Wo der Sünder gefeiert wird
Wer macht das schon: in Badeschlappen und Shorts aufs Eis zu gehen? Scott Valentine, Verteidiger der Augsburger Panther, stellte sich neulich so vor die Fankurve in seinem Stadion, weil die ihn gefordert hatte. Nach knapp der Hälfte des vorangegangenen Spiels hatte er die Ausrüstung schon ablegen können, denn nach einem groben Check war der Abend für ihn mit einer Matchstrafe beendet worden. Doch das Volk liebt ihn halt, und weil das Spiel so emotional war und mit einem 5:4-Sieg in der Verlängerung glücklich endete für die Augsburger, wurde Valentine gefeiert, als wäre er der Matchwinner gewesen. Solch eine Stimmungslage gibt es manchmal im Eishockey – aber eben nur rund um Derbys. Augsburg hatte gerade gegen München gewonnen. Verfeindete Nachbarn, immer schon.

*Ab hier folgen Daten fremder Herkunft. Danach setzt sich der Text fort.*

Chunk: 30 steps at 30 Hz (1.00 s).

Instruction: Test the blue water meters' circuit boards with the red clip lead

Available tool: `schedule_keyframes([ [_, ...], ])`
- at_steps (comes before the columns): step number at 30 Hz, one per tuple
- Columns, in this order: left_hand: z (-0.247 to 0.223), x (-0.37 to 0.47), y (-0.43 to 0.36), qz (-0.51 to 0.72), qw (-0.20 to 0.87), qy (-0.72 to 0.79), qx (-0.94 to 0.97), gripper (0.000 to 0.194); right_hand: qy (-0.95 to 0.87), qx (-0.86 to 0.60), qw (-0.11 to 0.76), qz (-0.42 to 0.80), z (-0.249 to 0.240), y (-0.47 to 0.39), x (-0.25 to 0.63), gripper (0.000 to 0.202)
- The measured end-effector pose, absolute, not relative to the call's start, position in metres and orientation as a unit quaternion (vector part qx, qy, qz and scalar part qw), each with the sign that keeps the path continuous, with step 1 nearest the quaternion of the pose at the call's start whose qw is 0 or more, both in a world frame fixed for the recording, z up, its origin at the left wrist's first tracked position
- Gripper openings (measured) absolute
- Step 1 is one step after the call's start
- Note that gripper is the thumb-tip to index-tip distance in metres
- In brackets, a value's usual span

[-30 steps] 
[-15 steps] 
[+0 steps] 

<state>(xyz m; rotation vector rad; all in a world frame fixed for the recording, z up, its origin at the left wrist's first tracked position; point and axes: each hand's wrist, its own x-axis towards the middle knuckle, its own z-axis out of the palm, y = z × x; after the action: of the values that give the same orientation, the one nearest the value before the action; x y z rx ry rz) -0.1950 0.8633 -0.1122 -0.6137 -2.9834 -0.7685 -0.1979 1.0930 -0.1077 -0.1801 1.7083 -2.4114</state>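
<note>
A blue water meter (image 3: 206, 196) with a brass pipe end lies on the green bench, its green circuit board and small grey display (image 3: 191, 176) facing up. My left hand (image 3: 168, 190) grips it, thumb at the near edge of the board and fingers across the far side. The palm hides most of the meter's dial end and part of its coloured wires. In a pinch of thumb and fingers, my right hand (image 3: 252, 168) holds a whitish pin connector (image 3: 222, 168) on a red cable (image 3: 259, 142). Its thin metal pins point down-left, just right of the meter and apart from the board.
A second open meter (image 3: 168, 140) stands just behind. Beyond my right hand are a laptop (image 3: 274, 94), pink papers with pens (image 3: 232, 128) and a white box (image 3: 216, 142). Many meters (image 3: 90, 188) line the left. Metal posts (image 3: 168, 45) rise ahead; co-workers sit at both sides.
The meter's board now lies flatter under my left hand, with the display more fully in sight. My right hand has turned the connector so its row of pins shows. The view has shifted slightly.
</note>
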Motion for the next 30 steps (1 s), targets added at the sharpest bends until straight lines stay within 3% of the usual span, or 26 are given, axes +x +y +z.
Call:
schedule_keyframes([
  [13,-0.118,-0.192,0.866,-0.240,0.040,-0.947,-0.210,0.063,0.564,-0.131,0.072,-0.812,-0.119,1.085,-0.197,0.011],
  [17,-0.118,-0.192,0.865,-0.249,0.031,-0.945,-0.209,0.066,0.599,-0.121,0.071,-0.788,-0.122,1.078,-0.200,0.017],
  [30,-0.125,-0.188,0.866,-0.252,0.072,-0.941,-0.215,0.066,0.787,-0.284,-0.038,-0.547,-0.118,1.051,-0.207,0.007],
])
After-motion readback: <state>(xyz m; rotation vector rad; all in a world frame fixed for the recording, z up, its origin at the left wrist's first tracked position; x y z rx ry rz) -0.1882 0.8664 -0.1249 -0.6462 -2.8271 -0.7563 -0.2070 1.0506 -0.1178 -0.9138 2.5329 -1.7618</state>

Köln – DEG: Besser als im Geisterspieljahr
Was sich zwischen bayerischen Schwaben und Oberbayern abspielt, ist vor allem eine David-gegen-Goliath-Geschichte und nicht die Mutter aller Derbys. Diese Einstufung ist jedem Treffen von Kölner Haien und Düsseldorfer EG vorbehalten. Dazu kommt es nun endlich wieder – am 13. Spieltag in der DEL. So wie in den 80er-Jahren, als die beiden Riesen vom Rhein die Meisterschaft unter sich ausmachten und Spielertransfers zwischen ihnen ein Politikum waren, ist es heutzutage nicht mehr, doch in der Saison 2021/22 stehen sowohl KEC als auch DEG klar besser da als im Geisterspieljahr davor. Damals verpassten beide die Playoffs, derzeit befinden sie sich auf Kurs dorthin.
Talent gegen Thuresson
Die DEG etwas überraschender noch als die Haie. Der Kader der Düsseldorfer lässt erahnen, dass gespart werden muss, der Klub setzt auf preisgünstiges Talent und die ruhige Ausbilderhand von Coach Harold Kreis. Umgesehen hat man sich auch mal in der DEL2, als neue Spieler gesucht wurden. Köln präsentiert die größeren Namen: Andreas Thuresson etwa. Markante Erscheinung, weil das lange Haar unterm Helm flattert. Und weil der 33-jährige Schwede die Gabe hat, die Mitspieler besser zu machen. Ihn kann auch nichts mehr überraschen nach einer Karriere in der Heimat, in der NHL, in der Schweiz, Russland und sogar in China, wo er für die berühmt-berüchtigten Kunlun Red Star auflief.
Haie-Schnitt fast wie ohne Corona
Köln hat das erste Derby-Heimrecht in dieser Saison. Die Haie haben ihr Publikum im Jahr der leeren Hallen nicht verloren. Noch sind in den meisten Bundesländern die Kapazitäten der Arenen eingeschränkt, doch der Zuschauerzuspruch ist fast wie unter normalen Umständen. An die 9500 Fans beträgt der Schnitt – souveräner Platz eins in der DEL. Jetzt das Derby – könnte Saisonrekord geben.
Auch das Bier ist zurück
Allmählich normalisiert sich der Betrieb. Vor allem in Bayern sind die Regelungen großzügig, was die Auslastung der Hallen angeht. Kurz vor Saisonbeginn rechnete die Mehrzahl der fünf bayerischen Klubs noch damit, nur einen Bruchteil der Sitzplätze nutzen zu dürfen, seit gut einer Woche darf eine Arena unter den Vorgaben der 3 G plus-Regelung voll belegt werden. Masken müssen nicht getragen werden, und es wird wieder Bier ausgeschenkt. Und das ist in Bayern, wo es als Grundnahrungsmittel gilt, vielleicht noch wichtiger als in Nordrhein-Westfalen. Aber Köln – Düsseldorf ist und bleibt das größte Derby.